■ Your objective
Your answer must be an exact copy of the listing below.

─── Given information

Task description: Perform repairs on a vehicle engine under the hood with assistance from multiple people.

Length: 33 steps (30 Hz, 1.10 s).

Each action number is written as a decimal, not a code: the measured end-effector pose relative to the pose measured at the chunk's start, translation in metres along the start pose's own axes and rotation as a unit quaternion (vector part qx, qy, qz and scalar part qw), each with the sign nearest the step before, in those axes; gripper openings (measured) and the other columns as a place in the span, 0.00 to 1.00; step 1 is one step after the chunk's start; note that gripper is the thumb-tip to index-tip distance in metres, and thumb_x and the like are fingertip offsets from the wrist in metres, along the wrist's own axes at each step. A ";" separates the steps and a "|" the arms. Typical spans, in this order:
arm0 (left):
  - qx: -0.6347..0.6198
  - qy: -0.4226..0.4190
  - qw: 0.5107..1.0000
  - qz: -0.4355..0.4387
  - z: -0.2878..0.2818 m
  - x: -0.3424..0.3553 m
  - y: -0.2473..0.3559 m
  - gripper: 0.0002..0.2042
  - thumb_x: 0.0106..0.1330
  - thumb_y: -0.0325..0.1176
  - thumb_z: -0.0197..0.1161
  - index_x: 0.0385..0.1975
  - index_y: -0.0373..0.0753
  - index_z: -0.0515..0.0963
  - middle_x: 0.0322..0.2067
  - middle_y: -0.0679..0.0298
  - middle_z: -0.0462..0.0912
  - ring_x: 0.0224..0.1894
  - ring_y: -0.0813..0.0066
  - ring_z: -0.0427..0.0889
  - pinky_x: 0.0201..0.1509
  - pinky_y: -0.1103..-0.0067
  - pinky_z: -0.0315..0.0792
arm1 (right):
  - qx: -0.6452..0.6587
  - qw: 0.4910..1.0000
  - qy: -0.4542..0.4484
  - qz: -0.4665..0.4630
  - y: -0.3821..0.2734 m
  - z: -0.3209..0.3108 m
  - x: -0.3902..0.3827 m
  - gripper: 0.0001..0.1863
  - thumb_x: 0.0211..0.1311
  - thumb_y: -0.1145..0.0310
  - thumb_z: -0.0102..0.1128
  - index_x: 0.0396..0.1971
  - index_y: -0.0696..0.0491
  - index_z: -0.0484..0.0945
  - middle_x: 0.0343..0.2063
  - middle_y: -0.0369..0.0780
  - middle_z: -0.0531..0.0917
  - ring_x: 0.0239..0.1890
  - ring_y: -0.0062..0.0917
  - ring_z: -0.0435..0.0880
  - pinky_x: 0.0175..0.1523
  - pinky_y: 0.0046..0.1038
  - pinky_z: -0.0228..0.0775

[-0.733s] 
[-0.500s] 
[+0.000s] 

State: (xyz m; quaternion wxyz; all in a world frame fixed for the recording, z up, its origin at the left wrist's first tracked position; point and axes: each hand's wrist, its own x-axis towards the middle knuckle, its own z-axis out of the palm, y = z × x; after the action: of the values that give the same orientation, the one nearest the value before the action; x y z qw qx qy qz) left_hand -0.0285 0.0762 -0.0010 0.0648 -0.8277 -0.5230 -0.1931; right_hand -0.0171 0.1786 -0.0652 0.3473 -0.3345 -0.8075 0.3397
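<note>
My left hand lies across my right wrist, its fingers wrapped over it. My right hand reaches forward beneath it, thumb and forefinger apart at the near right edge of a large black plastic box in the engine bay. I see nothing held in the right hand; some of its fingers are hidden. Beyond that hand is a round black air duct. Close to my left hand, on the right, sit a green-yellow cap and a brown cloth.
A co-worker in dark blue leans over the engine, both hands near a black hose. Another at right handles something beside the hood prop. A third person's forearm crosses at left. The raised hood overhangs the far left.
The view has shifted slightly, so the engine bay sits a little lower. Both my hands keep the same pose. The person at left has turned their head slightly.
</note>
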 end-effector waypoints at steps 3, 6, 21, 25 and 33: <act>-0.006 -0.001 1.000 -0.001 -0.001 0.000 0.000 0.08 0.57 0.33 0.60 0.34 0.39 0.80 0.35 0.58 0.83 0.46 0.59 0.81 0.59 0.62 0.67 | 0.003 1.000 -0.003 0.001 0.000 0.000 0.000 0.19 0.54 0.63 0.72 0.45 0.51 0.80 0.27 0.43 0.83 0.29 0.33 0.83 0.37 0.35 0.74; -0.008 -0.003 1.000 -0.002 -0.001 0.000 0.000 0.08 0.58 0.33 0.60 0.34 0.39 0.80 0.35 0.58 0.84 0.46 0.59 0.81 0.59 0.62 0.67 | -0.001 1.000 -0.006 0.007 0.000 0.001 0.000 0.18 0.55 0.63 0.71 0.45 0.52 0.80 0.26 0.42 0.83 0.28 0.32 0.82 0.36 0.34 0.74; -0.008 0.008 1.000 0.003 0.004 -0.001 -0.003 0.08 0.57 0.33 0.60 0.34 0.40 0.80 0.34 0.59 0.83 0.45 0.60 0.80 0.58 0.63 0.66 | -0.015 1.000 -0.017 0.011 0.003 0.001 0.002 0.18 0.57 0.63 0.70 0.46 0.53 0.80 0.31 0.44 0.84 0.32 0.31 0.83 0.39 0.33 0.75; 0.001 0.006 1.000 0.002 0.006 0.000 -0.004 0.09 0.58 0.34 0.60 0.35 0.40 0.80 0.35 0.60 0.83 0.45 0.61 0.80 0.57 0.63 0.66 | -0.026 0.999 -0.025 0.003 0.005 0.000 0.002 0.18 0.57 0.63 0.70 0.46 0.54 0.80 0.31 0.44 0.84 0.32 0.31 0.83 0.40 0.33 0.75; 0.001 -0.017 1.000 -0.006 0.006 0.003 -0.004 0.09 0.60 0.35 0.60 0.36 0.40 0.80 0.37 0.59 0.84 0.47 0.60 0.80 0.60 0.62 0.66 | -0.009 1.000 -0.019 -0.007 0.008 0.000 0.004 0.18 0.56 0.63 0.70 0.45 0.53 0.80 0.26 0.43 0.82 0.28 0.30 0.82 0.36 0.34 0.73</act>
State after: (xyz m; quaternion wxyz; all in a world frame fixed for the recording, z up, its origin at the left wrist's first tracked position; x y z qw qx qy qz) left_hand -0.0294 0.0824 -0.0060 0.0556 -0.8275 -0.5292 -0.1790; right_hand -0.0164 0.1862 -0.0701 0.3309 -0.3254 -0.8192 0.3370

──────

■ Exercise result
Task description: Perform repairs on a vehicle engine under the hood with assistance from multiple people.

Length: 33 steps (30 Hz, 1.10 s).

Each action number is written as a decimal, not a code: the measured end-effector pose relative to the pose measured at the chunk's start, translation in metres along the start pose's own axes and rotation as a unit quaternion (vector part qx, qy, qz and scalar part qw), each with the sign nearest the step before, in those axes; gripper openings (measured) and the other columns as a place in the span, 0.00 to 1.00; step 1 is one step after the chunk's start; note that gripper is the thumb-tip to index-tip distance in metres, and thumb_x and the like are fingertip offsets from the wrist in metres, along the wrist's own axes at each step. A ";" separates the steps and a "|" the arms. Typical spans, in this order:
arm0 (left):
  - qx: -0.6347..0.6198
  - qy: -0.4226..0.4190
  - qw: 0.5107..1.0000
  - qz: -0.4355..0.4387
  - z: -0.2878..0.2818 m
  - x: -0.3424..0.3553 m
  - y: -0.2473..0.3559 m
  - gripper: 0.0002..0.2042
  - thumb_x: 0.0106..0.1330
  - thumb_y: -0.0325..0.1176
  - thumb_z: -0.0197..0.1161
  - index_x: 0.0385..0.1975
  - index_y: -0.0373..0.0753
  - index_z: -0.0515..0.0963
  - middle_x: 0.0322..0.2067
  - middle_y: -0.0679..0.0298
  - middle_z: -0.0462..0.0912
  - ring_x: 0.0224..0.1894
  - ring_y: -0.0813..0.0066
  - ring_z: -0.0427..0.0889
  - pinky_x: 0.0201..0.1509
  - pinky_y: -0.1103..-0.0067
  - pinky_z: -0.0315..0.0792
arm1 (right):
  - qx: -0.6452..0.6587
  - qw: 0.4910..1.0000
  - qy: -0.4542..0.4484
  - qz: -0.4665..0.4630
  - y: -0.3821..0.2734 m
  - z: -0.3209..0.3108 m
  - x: -0.3902..0.3827 m
  - gripper: 0.0001..0.1863
  - thumb_x: 0.0211..0.1311
  - thumb_y: -0.1145..0.0310
  - thumb_z: -0.0102..0.1128
  - index_x: 0.0396..0.1971
  - index_y: -0.0696..0.0491
  - index_z: -0.0484..0.0945
  - middle_x: 0.0343..0.2063
  - middle_y: -0.0369..0.0780
  - middle_z: -0.0531..0.0917
  - ring_x: 0.0239..0.1890
  - ring_y: -0.0062..0.0917
  - ring_z: -0.0435..0.0880
  - pinky_x: 0.0175..0.1523
  - pinky_y: 0.0046..0.1038
  - pinky_z: -0.0228..0.0775

[-0.733s] 
[-0.500s] 
[+0.000s] 

State: (xyz m; quaternion wxyz; all in a world frame fixed for the recording, z up, its origin at the left wrist's first tracked position; point and axes: each hand's wrist, its own x-axis towards the middle knuckle, its own z-axis out of the palm, y = z × x; after the action: of the values that give the same orientation, the one nearest the value before the action; x y z qw qx qy qz) left_hand -0.0285 0.0762 -0.0010 0.0648 -0.8277 -0.5230 -0.1931; right_hand -0.0171 0.1786 -0.0652 0.3473 -0.3345 -0.8075 0.3397
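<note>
My left hand lies across my right wrist, its fingers wrapped over it. My right hand reaches forward beneath it, thumb and forefinger apart at the near right edge of a large black plastic box in the engine bay. I see nothing held in the right hand; some of its fingers are hidden. Beyond that hand is a round black air duct. Close to my left hand, on the right, sit a green-yellow cap and a brown cloth.
A co-worker in dark blue leans over the engine, both hands near a black hose. Another at right handles something beside the hood prop. A third person's forearm crosses at left. The raised hood overhangs the far left.
The view has shifted slightly, so the engine bay sits a little lower. Both my hands keep the same pose. The person at left has turned their head slightly.
</note>
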 end-effector waypoints at steps 3, 6, 21, 25 and 33: <act>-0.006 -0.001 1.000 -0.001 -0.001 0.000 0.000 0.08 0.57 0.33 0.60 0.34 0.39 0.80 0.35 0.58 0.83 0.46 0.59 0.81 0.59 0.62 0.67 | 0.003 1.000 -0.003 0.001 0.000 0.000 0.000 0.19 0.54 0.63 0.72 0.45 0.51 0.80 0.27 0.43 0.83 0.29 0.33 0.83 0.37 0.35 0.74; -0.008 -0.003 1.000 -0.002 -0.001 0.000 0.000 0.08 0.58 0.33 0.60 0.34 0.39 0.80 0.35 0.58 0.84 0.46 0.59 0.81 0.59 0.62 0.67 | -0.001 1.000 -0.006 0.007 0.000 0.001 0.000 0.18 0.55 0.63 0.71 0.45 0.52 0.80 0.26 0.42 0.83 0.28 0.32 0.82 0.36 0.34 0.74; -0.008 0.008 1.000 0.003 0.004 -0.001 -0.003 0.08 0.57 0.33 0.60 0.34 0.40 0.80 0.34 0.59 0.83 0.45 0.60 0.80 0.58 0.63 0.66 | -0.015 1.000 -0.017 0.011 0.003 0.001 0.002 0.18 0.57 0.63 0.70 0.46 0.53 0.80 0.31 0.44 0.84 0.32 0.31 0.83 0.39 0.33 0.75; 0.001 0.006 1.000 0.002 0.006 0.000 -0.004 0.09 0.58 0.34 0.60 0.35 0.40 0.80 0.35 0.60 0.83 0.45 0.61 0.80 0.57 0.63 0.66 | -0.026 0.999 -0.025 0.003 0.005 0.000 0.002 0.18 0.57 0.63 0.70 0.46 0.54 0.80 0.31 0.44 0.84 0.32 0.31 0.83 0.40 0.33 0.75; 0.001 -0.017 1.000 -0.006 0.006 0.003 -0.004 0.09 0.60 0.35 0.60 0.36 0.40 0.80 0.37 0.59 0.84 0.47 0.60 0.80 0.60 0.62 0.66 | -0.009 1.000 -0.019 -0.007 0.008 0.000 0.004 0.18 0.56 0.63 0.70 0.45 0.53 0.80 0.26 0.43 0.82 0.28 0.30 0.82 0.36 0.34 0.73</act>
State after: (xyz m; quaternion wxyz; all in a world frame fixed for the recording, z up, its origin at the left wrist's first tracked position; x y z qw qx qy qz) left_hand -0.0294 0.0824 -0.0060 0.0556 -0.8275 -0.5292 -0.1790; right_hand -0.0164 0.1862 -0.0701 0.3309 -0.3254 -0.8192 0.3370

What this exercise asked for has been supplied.